Pour moi, ça a commencé alors que j’étais dans la mi-vingtaine. Les tempes, le dessus de la tête, le front; je me souviens plus trop quelle zone de mon capillaire a décidé de se pousser – ou d’arrêter de pousser – en premier, mais je savais que ça se passait. 

Par François R. Pouliot, journaliste collaborateur

Malgré tout, je continuais à me semi-coiffer. Je savais qu’il y avait pas mal moins de surface à couvrir, je le voyais dans le miroir et je le sentais entre mes doigts, mais l’habitude était toujours là. Sitôt la trentaine entamée, la game a changé : j’ai décidé de troquer les ciseaux pour le clipper, et j’ai accepté que la petite pâte coiffante qui sent si bon et qui sculpte si bien le cheveu ne devienne qu’un vague souvenir de jeunesse.

Moins t’as de cheveux, et plus tu réalises que la calvitie – le tiers des hommes âgés de 30 ans et la moitié de ceux qui ont 50 ans en font, by the way – ne se vit pas de la même manière pour tout le monde et, sans tomber dans les clichés, plus tu remarques certaines similitudes avec les fameuses cinq étapes du deuil. 

Si, pour ma part, je l’ai eu soft et j’ai pu sauter quelques phases, force est d’admettre que le déni, la colère, le marchandage, la dépression et, finalement, l’acceptation sont des étapes bien présentes chez certains contemporains calvitiens.

En premier lieu, tu vis une certaine forme de déni.
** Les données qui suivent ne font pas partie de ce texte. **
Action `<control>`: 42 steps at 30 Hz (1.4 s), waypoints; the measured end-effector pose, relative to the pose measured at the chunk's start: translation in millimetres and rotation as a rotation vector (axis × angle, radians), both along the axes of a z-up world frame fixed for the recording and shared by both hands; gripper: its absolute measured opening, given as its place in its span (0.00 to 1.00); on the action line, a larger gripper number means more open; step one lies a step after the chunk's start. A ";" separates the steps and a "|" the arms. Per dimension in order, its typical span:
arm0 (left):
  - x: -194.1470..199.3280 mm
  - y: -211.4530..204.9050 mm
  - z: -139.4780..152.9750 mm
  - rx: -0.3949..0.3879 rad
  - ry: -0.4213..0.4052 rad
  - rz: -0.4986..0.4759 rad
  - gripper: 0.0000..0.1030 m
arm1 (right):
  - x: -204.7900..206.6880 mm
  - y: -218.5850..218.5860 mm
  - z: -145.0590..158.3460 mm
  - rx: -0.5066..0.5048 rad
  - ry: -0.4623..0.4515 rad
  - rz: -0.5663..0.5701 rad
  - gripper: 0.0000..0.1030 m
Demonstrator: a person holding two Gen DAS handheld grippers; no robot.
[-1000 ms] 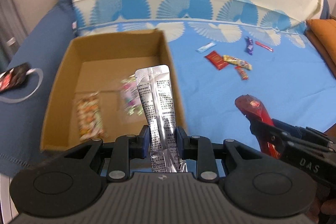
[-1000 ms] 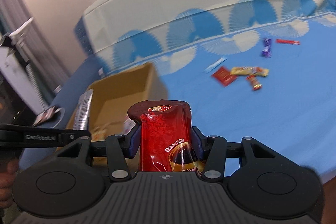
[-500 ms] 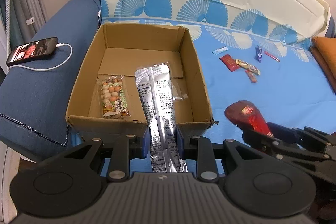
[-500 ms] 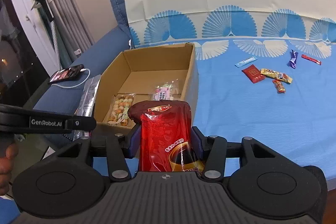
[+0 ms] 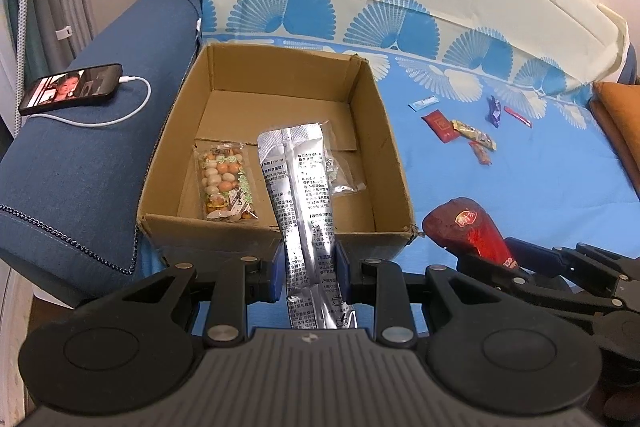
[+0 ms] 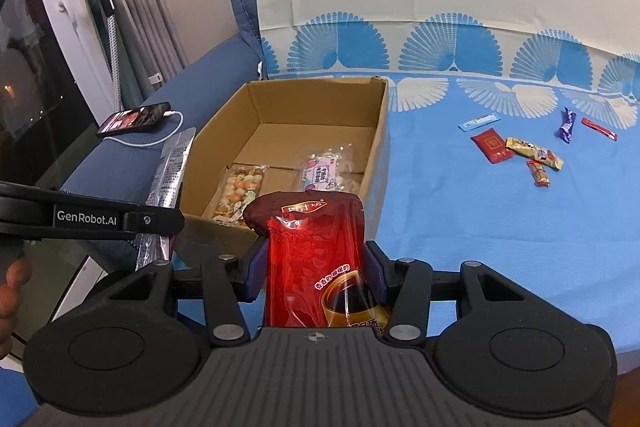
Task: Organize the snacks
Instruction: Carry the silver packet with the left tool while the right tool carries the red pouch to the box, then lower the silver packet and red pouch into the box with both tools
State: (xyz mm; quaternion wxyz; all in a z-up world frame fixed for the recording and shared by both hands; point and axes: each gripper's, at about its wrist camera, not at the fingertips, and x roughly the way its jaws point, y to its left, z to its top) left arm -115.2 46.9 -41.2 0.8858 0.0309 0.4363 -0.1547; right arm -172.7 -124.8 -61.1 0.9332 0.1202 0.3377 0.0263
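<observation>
My left gripper is shut on a long silver foil packet that stands up in front of the near wall of an open cardboard box. A bag of mixed nuts and a clear candy bag lie inside the box. My right gripper is shut on a red pouch, held just before the box's near right corner. The red pouch also shows at the right of the left wrist view, and the silver packet at the left of the right wrist view.
Several small snack packets lie scattered on the blue fan-patterned sheet to the right of the box. A phone on a white cable rests on the blue sofa arm at the left. An orange cushion sits at far right.
Both views have swung from a blurred, tilted look to a steady one. The box now sits square in front of both grippers. Each gripper still holds its packet.
</observation>
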 end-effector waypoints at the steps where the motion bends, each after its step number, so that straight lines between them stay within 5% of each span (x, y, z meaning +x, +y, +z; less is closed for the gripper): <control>1: 0.8 0.8 -0.1 -0.001 0.001 0.001 0.28 | 0.8 0.6 -0.2 -0.002 0.002 0.002 0.51; 23: 43.5 16.0 5.3 0.001 -0.013 0.044 0.28 | 30.1 0.6 -2.4 -0.003 0.011 0.014 0.51; 42: 127.8 13.0 0.5 -0.002 -0.020 0.047 0.28 | 116.7 5.4 2.9 0.031 -0.009 0.014 0.52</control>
Selon mes observations et mon expérience, à moins d’une chute de cheveux vraiment soudaine, cette phase se vit plus souvent qu’autrement de manière inconsciente. C’est peut-être ce qui explique que plusieurs hommes semblent, capillairement parlant, y passer la majeure partie de leur vie. Ce type de déni, qui frôle le je-m’en-foutisme, est, à mon sens, on ne peut plus admirable.

Je dis admirable, car ça évite peut-être à certains de passer à la deuxième étape : la colère. C’est la phase où tu blâmes la chaleur du séchoir, les coups de soleil, la casquette, la tuque, les produits chimiques de la-petite-pâte-coiffante-qui-sent-si-bon, ton alimentation, ton hydratation, le chlore de la piscine. Bref, tu veux trouver des coupables, c’est naturel… aussi naturel que la calvitie. C’est ce qu’il y a de plus fâchant, je pense : savoir que la chute des cheveux est 100 % normale et que les causes sont 100 % naturelles.

Une fois que t’es un peu moins fru vient l’étape du marchandage, de la négociation. Une étape que je n’ai pas vécue, mais qui fait néanmoins vivre une industrie toute entière. Une industrie qui vient répondre aux besoins d’une clientèle désireuse de se distancier un peu de la réalité de leur situation. Une clientèle satisfaite, et c’est tant mieux. Réalistes à s’y méprendre, les perruques pour hommes se raffinent de plus en plus, tout comme la greffe de cheveux. Avec la micropigmentation capillaire, c’est directement le crâne que tu peux te faire tatouer de petits points donnant l’illusion de cheveux très courts. Sans oublier les comprimés que tu avales et qui viennent apparemment jouer dans tes niveaux hormonaux pour régler le « problème »…

Avec tout ça, pas étonnant que l’étape juste après soit la dépression. OK, oui, l’utilisation du terme « dépression » est un peu exagérée, voire caricaturale, ici… N’empêche qu’à ce stade-ci, t’as essayé le déni, tu t’es possiblement laissé emporter par la colère, et la négociation n’a rien donné, alors tu sens que tu perds le contrôle. Mais, pour bien des gens, ce sentiment, il dure rien qu’un temps, une fraction de seconde. Et ce sentiment, il vient mettre la table pour la cinquième et dernière étape…

L’acceptation. En te résignant à vivre avec la calvitie, à l’accueillir pleinement, tu vas reprendre le contrôle. Tu vas accepter que ton crâne brille, en totalité ou en partie. C’est superficiel, mais c’est ça. Tu vas accepter de porter une casquette l’été et une tuque l’hiver. Si tu te rases, tu vas trouver que, des fois, sous le bon éclairage, t’as des airs de The Rock et t’haïras pas ça. Tu vas aussi trouver des bosses et des grains de beauté qui t’étaient jusqu’à maintenant inconnus. Enfin, un coup le choc initial passé, chaque fois que tu vas te regarder dans le miroir, je te le dis, tu vas te trouver plus beau que la fois d’avant.